I think it’s kind of a weakness in my writing because sometimes it’s good to sit down and reflect and put your thoughts in rhymes but I haven’t written many songs that way. Mostly, I wait for inspiration: a nice melody, a cool riff, or some words which can start a fire.

When it happens, I just follow a stream of consciousness and there are times when I’ve come up with a new song within minutes.

In this process, I’m always looking for a balance between lyrics and melody. So, when I have written something good enough that when I listen to it the next morning I still like it, then I work on it to make it better. The right balance between some beautiful images and possibly a fresh melody is what I aim to.

Q5. Share some interesting incidents where your music played a significant role in your or somebody else’s life.

I guess I don’t have a specific one. But I can tell that some of my songs helped me to get in touch with people around the world who otherwise I would have never met.
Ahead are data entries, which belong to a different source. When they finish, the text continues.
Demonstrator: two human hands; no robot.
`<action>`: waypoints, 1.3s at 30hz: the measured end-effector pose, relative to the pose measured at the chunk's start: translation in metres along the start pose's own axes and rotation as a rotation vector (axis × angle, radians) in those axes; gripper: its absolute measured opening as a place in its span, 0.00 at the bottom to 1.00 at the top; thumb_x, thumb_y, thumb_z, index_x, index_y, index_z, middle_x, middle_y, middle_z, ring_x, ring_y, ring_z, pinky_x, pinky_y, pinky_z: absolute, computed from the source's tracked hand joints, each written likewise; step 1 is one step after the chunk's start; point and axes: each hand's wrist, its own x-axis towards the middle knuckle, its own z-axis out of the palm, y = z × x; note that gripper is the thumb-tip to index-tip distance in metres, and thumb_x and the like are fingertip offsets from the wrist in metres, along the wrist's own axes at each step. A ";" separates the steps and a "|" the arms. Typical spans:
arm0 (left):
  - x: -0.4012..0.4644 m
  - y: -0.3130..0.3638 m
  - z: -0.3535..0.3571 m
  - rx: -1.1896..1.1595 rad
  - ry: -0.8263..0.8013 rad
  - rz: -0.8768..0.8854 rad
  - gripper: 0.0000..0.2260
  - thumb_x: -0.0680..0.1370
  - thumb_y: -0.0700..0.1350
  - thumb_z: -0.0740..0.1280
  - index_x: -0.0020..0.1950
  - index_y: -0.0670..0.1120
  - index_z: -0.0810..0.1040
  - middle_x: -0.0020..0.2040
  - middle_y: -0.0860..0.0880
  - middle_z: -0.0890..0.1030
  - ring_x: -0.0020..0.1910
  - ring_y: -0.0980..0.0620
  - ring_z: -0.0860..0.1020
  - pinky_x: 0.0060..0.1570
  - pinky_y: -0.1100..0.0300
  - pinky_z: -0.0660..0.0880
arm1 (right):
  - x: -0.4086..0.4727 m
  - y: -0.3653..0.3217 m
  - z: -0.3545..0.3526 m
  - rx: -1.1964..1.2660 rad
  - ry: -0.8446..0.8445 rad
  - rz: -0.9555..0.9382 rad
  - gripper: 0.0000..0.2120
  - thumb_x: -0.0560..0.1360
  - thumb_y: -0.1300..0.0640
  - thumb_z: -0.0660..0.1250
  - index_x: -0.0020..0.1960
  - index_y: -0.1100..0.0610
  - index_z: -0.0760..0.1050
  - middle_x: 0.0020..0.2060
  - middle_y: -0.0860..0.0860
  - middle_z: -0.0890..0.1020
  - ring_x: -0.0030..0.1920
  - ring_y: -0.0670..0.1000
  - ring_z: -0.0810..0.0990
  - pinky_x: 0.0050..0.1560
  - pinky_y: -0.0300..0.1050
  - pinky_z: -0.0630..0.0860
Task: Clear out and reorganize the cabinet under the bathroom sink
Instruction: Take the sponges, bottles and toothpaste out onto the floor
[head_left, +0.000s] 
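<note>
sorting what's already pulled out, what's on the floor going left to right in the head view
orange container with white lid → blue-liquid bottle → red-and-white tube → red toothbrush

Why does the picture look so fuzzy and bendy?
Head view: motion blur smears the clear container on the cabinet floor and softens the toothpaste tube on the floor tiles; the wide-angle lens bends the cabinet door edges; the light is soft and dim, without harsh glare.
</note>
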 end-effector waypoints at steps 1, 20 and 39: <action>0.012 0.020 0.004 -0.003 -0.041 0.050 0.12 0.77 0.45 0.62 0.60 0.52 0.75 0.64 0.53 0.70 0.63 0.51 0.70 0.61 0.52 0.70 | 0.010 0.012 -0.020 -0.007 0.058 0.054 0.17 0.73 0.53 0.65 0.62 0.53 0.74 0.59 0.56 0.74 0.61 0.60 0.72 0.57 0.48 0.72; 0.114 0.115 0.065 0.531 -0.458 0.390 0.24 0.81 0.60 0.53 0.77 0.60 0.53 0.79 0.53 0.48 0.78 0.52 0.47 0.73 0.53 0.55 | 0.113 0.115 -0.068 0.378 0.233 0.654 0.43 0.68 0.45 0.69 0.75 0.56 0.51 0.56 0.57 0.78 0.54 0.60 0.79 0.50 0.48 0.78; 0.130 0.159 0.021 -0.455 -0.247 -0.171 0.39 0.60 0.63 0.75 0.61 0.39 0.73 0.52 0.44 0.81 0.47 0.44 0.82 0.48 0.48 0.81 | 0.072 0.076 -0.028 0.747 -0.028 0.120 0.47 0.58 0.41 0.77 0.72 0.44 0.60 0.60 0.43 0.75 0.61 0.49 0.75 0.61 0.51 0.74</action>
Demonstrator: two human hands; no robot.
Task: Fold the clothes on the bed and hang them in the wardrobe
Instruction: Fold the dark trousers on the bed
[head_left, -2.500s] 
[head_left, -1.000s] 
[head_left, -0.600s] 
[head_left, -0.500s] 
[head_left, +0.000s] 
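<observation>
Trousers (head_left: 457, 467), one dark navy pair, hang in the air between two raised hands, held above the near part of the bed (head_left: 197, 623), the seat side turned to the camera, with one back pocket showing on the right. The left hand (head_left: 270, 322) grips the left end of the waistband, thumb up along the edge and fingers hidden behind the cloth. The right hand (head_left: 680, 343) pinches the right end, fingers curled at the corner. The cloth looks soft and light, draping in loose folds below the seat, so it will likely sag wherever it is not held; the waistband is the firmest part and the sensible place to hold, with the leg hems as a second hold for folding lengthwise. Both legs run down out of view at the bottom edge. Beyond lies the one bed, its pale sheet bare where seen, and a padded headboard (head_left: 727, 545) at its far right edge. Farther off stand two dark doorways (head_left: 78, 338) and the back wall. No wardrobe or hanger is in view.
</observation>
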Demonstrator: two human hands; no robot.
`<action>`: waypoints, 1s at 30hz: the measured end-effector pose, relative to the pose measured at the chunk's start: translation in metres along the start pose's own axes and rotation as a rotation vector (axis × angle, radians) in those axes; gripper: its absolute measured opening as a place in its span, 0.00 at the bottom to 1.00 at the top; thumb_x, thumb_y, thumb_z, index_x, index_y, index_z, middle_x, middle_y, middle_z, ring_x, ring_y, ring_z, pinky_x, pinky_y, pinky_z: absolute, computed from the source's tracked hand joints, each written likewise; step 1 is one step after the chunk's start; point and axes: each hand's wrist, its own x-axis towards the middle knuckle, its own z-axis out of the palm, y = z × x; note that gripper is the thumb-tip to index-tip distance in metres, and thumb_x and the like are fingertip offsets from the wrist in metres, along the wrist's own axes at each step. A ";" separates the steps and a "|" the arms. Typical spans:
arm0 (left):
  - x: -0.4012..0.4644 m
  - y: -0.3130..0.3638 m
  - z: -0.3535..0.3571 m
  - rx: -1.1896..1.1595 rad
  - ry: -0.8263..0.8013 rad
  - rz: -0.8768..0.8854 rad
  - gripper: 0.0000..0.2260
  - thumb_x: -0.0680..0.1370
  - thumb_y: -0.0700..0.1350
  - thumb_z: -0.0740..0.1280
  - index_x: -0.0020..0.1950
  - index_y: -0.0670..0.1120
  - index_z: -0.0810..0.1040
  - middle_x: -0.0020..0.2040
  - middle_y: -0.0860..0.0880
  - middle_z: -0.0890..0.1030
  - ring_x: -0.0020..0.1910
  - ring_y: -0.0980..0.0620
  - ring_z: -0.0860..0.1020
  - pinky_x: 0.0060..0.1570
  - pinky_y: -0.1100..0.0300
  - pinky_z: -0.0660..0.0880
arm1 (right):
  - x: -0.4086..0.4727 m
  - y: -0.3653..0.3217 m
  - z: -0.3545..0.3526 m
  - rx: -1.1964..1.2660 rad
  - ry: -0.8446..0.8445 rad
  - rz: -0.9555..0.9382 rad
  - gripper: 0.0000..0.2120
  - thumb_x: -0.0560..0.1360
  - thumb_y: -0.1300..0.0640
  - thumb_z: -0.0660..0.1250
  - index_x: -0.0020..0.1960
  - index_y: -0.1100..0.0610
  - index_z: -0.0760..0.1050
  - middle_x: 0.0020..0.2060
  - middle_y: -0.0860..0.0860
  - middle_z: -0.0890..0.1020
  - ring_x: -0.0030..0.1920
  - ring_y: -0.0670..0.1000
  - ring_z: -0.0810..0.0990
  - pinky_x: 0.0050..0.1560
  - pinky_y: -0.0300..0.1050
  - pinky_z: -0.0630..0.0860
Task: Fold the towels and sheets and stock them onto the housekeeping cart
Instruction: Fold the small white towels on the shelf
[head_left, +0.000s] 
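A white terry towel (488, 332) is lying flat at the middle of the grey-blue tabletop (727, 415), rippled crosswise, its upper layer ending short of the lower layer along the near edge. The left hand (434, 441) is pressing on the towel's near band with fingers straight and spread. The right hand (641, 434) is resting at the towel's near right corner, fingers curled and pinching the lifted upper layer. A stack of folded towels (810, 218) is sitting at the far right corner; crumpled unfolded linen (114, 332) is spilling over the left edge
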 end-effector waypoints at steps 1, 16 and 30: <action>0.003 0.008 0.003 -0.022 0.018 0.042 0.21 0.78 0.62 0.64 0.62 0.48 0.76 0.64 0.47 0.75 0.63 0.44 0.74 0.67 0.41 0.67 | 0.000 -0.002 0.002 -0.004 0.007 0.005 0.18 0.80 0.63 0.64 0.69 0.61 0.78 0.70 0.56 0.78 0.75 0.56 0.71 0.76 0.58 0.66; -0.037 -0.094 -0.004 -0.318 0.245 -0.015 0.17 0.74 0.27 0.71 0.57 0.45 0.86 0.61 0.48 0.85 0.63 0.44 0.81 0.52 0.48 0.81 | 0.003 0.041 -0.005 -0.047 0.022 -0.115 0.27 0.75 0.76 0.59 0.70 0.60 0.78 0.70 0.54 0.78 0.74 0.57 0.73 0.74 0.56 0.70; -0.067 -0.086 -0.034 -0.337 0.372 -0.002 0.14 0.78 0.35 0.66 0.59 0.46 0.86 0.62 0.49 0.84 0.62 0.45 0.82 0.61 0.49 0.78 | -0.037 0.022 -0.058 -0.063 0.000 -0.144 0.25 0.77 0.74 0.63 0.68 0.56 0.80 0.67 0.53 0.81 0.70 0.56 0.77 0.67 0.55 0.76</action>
I think this is really powerful.

Q6. What inspires you most to create music?

Anything that can touch my heart. Basically, I think love is what’s behind my music. Love in its greatest and deepest meaning: from what’s connecting my heart to my wife’s one, to what I feel for my friends, to the emotions that only Mother Nature can give us. And I really like to sing about Mother Earth, because we live in times when we talk a lot about the environment but we do less and less for it, year after year.

Q7. Any message for our readers?

I love this Planet. I think it’s an incredible gift to be able to experience our journey here. So, I hope we will all be able to make the most out of it, bringing our contribution – even a little daily one – so that others after us can enjoy it in the same way.

We do not have to change the whole world. We have to change the world around us and make it better. I think that would be a good start.